Data-Driven Identification and Operational Optimization of Energy-Flexible Thermal Supply Systems

Jan Zangenberg (Institute of Production Management, Technology and Machine Tools Technical University of Darmstadt); Jonas Wendt (Institute of Production Management, Technology and Machine Tools Technical University of Darmstadt); Tobias Koch (Institute of Production Management, Technology and Machine Tools Technical University of Darmstadt); Tobias Kapser (Technical University of Darmstadt); Matthias Weigold (Institute of Production Management, Technology and Machine Tools Technical University of Darmstadt)

Abstract

The accelerating expansion of renewable energies in Europe and the rest of the world leads to the challenge of adapting energy demand to the increasingly volatile renewable electricity generation. To contribute to this goal, thermal supply systems can be used for demand response by utilizing their dedicated and inherent thermal energy storages and optimizing the loading and unloading operation.
In this paper we present a method for the data driven system identification and operational optimization of industrial thermal supply systems. This method aims at developing optimization problems for the control of thermal supply system and identifying system dynamics specifically for this purpose.
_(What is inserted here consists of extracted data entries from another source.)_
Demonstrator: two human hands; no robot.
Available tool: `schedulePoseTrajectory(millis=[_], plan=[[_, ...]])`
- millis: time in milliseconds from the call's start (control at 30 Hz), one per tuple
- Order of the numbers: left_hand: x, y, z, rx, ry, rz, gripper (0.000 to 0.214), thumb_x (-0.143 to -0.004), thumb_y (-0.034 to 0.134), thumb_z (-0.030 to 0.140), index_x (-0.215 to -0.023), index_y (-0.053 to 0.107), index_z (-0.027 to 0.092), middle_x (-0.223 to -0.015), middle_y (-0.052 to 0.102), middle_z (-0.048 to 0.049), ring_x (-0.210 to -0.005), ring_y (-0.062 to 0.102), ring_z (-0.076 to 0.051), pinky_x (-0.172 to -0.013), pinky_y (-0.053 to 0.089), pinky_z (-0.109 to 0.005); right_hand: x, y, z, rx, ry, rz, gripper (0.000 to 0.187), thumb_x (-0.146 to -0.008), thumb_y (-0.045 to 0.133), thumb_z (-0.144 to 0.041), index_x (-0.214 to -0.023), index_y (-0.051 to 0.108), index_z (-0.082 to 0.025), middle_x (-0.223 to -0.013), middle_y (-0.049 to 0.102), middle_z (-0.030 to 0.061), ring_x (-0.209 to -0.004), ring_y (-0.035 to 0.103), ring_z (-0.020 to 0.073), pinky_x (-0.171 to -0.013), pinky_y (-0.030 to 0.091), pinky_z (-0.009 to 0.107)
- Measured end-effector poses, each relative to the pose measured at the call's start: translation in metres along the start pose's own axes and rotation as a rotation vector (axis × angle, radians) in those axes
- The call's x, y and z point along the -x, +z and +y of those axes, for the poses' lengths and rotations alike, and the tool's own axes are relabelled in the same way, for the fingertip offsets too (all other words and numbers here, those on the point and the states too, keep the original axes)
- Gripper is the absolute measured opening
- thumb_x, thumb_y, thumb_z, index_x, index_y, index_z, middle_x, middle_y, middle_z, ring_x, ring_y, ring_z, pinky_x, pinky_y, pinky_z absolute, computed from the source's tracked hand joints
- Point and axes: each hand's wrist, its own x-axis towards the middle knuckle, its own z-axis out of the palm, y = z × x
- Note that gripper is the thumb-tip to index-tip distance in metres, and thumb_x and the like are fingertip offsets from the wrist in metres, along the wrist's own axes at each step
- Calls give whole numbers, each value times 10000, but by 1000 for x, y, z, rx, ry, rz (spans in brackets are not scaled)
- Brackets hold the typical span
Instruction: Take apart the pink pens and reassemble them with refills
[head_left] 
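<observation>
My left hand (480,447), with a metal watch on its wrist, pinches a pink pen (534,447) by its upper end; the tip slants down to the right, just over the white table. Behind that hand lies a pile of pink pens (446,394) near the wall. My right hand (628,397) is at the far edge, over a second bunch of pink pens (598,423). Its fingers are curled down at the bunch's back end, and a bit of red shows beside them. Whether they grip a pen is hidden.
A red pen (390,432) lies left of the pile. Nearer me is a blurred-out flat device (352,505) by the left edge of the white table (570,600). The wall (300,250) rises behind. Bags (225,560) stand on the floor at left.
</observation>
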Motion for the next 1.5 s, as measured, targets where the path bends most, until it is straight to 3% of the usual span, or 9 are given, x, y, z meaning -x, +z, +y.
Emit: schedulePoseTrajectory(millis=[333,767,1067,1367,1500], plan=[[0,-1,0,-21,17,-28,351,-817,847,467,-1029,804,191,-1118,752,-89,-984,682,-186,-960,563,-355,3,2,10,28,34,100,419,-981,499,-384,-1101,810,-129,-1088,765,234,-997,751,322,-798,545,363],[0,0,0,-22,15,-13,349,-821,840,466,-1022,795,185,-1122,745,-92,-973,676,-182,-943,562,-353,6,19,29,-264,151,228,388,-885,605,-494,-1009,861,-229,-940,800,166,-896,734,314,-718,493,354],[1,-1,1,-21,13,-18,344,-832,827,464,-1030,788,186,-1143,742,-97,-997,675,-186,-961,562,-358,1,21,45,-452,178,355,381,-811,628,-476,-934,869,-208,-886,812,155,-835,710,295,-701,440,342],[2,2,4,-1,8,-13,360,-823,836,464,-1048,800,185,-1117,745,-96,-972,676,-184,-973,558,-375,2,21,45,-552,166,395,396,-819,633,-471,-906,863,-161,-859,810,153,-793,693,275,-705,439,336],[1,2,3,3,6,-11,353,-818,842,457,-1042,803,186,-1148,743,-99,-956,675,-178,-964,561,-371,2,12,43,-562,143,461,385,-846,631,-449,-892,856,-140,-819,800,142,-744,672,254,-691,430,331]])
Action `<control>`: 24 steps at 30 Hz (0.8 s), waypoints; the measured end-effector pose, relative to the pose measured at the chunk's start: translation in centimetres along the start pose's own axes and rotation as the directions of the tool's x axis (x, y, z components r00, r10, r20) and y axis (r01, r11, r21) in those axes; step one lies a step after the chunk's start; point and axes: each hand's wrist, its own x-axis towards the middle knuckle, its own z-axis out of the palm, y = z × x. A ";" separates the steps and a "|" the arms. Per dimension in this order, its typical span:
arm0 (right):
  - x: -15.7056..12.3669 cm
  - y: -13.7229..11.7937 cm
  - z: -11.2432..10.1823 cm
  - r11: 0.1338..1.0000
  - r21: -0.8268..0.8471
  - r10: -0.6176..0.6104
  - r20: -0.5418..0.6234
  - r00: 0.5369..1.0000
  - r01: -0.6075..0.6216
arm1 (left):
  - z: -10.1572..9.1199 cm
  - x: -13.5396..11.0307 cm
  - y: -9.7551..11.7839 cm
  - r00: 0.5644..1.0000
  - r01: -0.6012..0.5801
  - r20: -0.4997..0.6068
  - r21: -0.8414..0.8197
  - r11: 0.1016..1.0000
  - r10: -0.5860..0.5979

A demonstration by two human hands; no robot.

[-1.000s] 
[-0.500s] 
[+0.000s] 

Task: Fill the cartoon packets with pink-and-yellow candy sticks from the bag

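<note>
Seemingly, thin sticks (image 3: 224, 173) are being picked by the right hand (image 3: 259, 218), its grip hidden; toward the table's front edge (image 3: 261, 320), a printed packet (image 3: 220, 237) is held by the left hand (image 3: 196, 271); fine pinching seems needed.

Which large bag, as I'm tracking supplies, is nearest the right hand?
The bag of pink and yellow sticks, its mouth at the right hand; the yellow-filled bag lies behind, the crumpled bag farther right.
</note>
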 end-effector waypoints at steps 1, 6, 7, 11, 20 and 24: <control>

The method includes parameter identification and validation of individual components, such as compression chillers and thermal storages, using the system’s measurement data. From the identified component dynamics an overall optimization model is formulated and tested, taking into account the interactions between single components. Finally, the optimization model is deployed, and the optimized control signals are passed onto the real systems components. For permanent application of the optimization, monitoring und maintenance of the model are integrated as a last and recurring step of the method. This includes updating model parameters in case of increasing mismatch between model and reality over time. These steps are successfully implemented in the real-world example of the cooling supply system of a climatized room at the ETA Research Factory at the Technical University of Darmstadt. In this example the room’s thermal capacity is used to vary its cooling supply depending on time-variable electricity prices. The model is deployed as a model predictive control loop, regularly updating its optimal trajectory using electricity prices of a representative period from 2023. Just by optimizing the room’s temperature control a reduction in energy cost of 10.06 % compared the conventional operation was achieved. This results in a reduction of electricity related carbon emissions of 4.93%.